Top of Page

Why Flash Changes Everything, Part 3

I have been justly accused of belaboring the top ten list format in the past, but I’ve reached new lows by starting one in March (Why Flash Changes Everything, Part 1), continuing it in May (Part 2) only to now finally finish it in August. In my defense, Part 3 of Why Flash Changes Everything was too juicy to share in advance of our company launch today.

Without further adieu, the #1 reason Why Flash Changes Everything is       

(1) High-performance data reduction.

Let me explain. Data reduction techniques like deduplication and compression have been around disk storage for many years, but so far have failed to get traction for performance-intensive workloads. Why?

Deduplication effectively entails replacing a contiguous block of data with a series of pointers to pre-existing segments stored elsewhere. On read, each of those pointers represents a random I/O, requiring many disks to spin to fetch the randomly-located pieces of data to construct the original data. Disk is hugely inefficient on random I/O (wasting >95% of time and energy on seeks and rotations rather than data transfers).  Better to keep the data more contiguous, so that disk can stream larger blocks on/off once the head is in the right place.

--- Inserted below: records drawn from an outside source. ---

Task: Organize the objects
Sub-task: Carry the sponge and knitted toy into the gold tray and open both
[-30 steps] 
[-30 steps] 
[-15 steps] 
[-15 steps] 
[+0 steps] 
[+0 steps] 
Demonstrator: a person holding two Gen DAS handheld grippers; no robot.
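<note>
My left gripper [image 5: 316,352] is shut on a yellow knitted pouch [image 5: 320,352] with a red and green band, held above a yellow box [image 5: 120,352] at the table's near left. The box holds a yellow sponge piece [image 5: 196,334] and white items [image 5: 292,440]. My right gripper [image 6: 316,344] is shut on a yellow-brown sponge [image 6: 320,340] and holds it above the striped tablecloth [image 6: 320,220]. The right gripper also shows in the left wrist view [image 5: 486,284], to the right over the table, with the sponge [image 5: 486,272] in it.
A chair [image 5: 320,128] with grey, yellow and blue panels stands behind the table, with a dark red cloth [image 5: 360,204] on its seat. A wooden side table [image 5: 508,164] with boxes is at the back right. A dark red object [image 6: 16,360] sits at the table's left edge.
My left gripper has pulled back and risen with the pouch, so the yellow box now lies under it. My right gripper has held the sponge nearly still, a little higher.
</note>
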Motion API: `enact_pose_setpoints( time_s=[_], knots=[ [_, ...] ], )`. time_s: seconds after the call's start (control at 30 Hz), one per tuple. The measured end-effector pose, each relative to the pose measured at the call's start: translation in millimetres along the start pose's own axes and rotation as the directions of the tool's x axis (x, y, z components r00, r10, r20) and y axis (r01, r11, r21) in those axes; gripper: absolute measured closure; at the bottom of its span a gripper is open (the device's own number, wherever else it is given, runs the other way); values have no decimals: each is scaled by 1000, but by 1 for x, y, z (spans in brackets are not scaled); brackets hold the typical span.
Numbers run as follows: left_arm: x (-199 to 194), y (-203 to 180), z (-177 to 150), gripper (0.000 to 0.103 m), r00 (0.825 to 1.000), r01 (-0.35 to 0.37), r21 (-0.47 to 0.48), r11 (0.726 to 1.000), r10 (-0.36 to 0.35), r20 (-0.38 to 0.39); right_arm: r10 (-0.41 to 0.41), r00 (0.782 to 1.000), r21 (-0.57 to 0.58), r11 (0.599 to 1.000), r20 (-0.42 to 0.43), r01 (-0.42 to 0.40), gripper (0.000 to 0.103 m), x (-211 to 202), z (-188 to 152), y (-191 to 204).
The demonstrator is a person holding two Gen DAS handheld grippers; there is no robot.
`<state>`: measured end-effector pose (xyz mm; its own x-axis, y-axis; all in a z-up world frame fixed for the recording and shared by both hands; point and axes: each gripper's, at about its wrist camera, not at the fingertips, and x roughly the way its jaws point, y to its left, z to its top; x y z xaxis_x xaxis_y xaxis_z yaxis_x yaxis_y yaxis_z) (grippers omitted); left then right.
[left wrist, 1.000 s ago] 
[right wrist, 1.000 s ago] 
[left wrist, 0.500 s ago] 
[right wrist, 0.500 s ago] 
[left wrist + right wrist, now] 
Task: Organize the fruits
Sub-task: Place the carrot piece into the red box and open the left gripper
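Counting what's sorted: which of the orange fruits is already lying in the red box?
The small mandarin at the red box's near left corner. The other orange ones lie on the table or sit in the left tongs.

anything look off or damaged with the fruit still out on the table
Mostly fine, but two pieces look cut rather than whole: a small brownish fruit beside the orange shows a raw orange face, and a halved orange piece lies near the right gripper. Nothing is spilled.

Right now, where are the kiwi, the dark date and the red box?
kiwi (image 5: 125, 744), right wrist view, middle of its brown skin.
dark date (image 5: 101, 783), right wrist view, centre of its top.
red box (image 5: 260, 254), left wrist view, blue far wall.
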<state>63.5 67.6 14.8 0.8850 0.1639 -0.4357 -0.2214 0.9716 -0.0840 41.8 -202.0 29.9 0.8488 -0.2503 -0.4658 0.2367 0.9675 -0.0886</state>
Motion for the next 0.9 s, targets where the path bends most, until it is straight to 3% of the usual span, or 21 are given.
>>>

There is also the challenge of validating duplicates on write. If hashing alone is used to verify duplicate segments, then a hash collision, albeit very low probability, could cause data corruption. For backup and archive datasets, such risk is more acceptable than it is for primary storage. In our view, primary storage should never rely on probabilistic correctness. This is why Pure Storage always compares candidate dedupe segments byte for byte before reducing them, but this too leads to random I/O.

Since deduplication depends upon random I/O, with disk it inevitably leads to spindle contention, driving down throughput and driving up latency. No wonder dedupe success in disk-centric arrays has been limited to non-performance intensive workloads like backup and archiving.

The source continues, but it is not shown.